At 00:55 18/07/2007, Pierre wrote:
My answer to Andi was not only about ereg but php6 in general (the
unicode flag being a much more important problem that ereg, for
example).
I fully agree with you. Each individual here does not represent the
user base but only a relative small part.
However, my problem here is not about that but about the respect of
our voices. It is understandable that you think to have a brighter
customers base, it is not necessary the case. not historically and not
practically. Conferences attendees are also a very small part of our
users.
All in all, internals developers, with their customers, coworkers or
users (Ez, PEAR, linux package maintainers, etc.) do represent what I
consider as a good representation of what our users are or like to
have.
I think that they're still quite far away from a real coverage of the
entire userbase. Each of them sees a certain part of the userbase
through a different prism. I think that some of us get to see people
through some more prisms than others, and you may very well be one of
them - but they are still prisms, and I *think* that most of us don't
get to meet some of the lower 'average' developers. The ones that
don't respond to blogs, go to conferences, let alone participate in
[EMAIL PROTECTED] The ones who constitute the vast majority of PHP
developers around the world - those using it to get their job done.

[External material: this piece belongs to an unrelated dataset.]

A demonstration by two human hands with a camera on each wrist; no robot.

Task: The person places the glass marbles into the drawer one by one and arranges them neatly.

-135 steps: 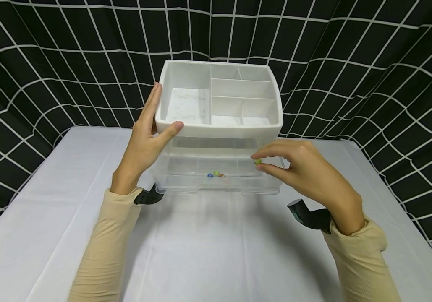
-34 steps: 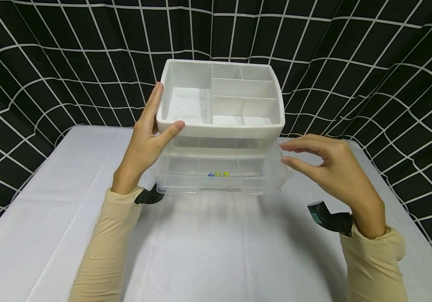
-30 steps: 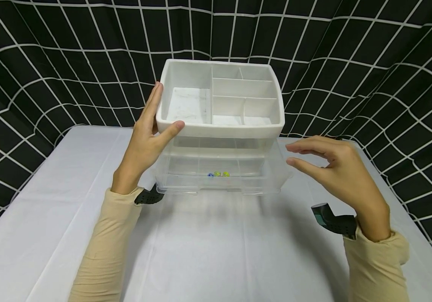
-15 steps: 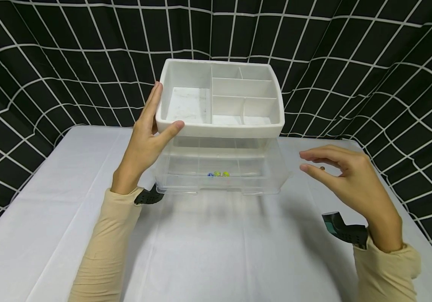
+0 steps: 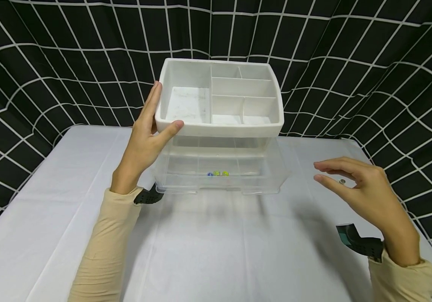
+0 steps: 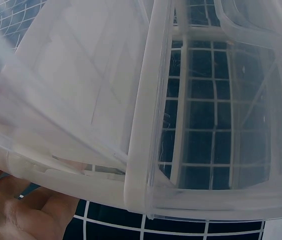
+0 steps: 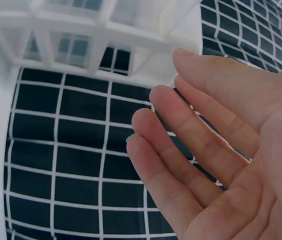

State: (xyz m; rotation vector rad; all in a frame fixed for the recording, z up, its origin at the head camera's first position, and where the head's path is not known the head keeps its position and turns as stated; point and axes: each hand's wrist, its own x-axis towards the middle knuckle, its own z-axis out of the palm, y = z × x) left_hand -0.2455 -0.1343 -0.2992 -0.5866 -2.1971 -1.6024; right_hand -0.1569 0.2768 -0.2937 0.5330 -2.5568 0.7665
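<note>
A white desk organizer (image 5: 218, 131) stands at the back of the table, its clear drawer (image 5: 185, 183) pulled out below. In the drawer lie a blue marble (image 5: 210, 174) and two yellow-green marbles (image 5: 225, 173). My left hand (image 5: 140, 142) rests against the organizer's left side, fingers straight along it and thumb on the front rim. To the right of the drawer, apart from it, hovers my right hand (image 5: 363, 191), thumb and fingers spread. Its loosely bent fingers (image 7: 168, 155) hold nothing in the right wrist view. A small round greyish thing (image 5: 342, 181) shows in the gap behind the thumb.
White cloth (image 5: 208, 251) covers the table. Black fabric with a white grid (image 5: 106, 63) hangs behind and along both sides. The organizer's top has a large compartment (image 5: 187, 102) on the left and several small ones on the right. Dark wrist cameras (image 5: 359, 241) sit under both wrists.
The right hand pinched a yellow-green marble over the drawer; that grip is released and the hand has moved right and nearer. An orange marble no longer shows among those in the drawer. Left hand unmoved.
</note>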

If you noticed, I didn't just speak about the users that I meet, but
trying to put myself in the average user's place using a simple
thought experiment. I think using this approach (the famous 'WTF
factor' is a part of that) helped PHP tremendously and was one of the
key reasons for its success.
That's why I'm pretty confident you'd get a very different (much more
balanced) view of the world if you ask the question in a more neutral
environment - such as php-general (and even that list arguably
includes people with above-average interest in PHP - given that we're
talking about millions of developers and only thousands of
subscribers). Can I realize, from an end-user's point of view, why
the removal of a certain feature that I'm using would help me? Or
will it be much easier for me to imagine the pain involved with
working around it?
Other than the theological views some people on this list have
(either very pro-BC or anti-BC), what did keeping BC cost us?
About the migration path, we should not forget our PHP5 lessons. All
Andi is trying to do was what was done with PHP5. Many cleanups have
not been done for the sake of BC breaks and migration troubles. We
know now that it does not matter. Users migrate when they have to or
need to not just for the fun of it.
I think we're learning very different lessons from the same facts.
PHP 5 migration stalled because of several reasons, the key of which
are (IMHO):
1. Misperception about the level of compatibility breakage.
2. Correct perception that moving to PHP 5 requires a full QA cycle
of your entire codebase with full code coverage (assuming you're
running a critical app that you can't afford to break, which needless
to say thousands and thousands of users do); And contrary to popular
belief, that's actually a very very big deal.
In the shared hosting arena there's supposedly also lack of support
for PHP 5 deployment, although the big hosters I've been in touch
with have provided PHP 5 support (as an option) a couple of months
after its release, so I'm not sure how much this had to do with it.
Is the lesson we should learn that we need to turn #1 into a correct
perception, requiring substantial changes and potentially a full code
audit, and make the migration much more difficult? Would we ever be
able to discontinue PHP 5 if migrating to PHP 6 is a truly tough
task, like we just did with PHP 4?
The less undue compatibility breakage we introduce the better. I
hope we can agree on that - turning the discussion into what's
exactly 'due' and what is 'undue'.
IMHO - if we remove the unicode=off mode, we'll have to support PHP 5
(unlike we supported PHP 4 with bugfixes only for the most part - but
with true backporting of all key features, apps & frameworks running
properly on both versions, etc.) or seriously risk losing our
userbase. Given that we managed to nail it fairly well already, I
can't understand why we would want to do that and increase the
chances of PHP 6 being a flop quite significantly.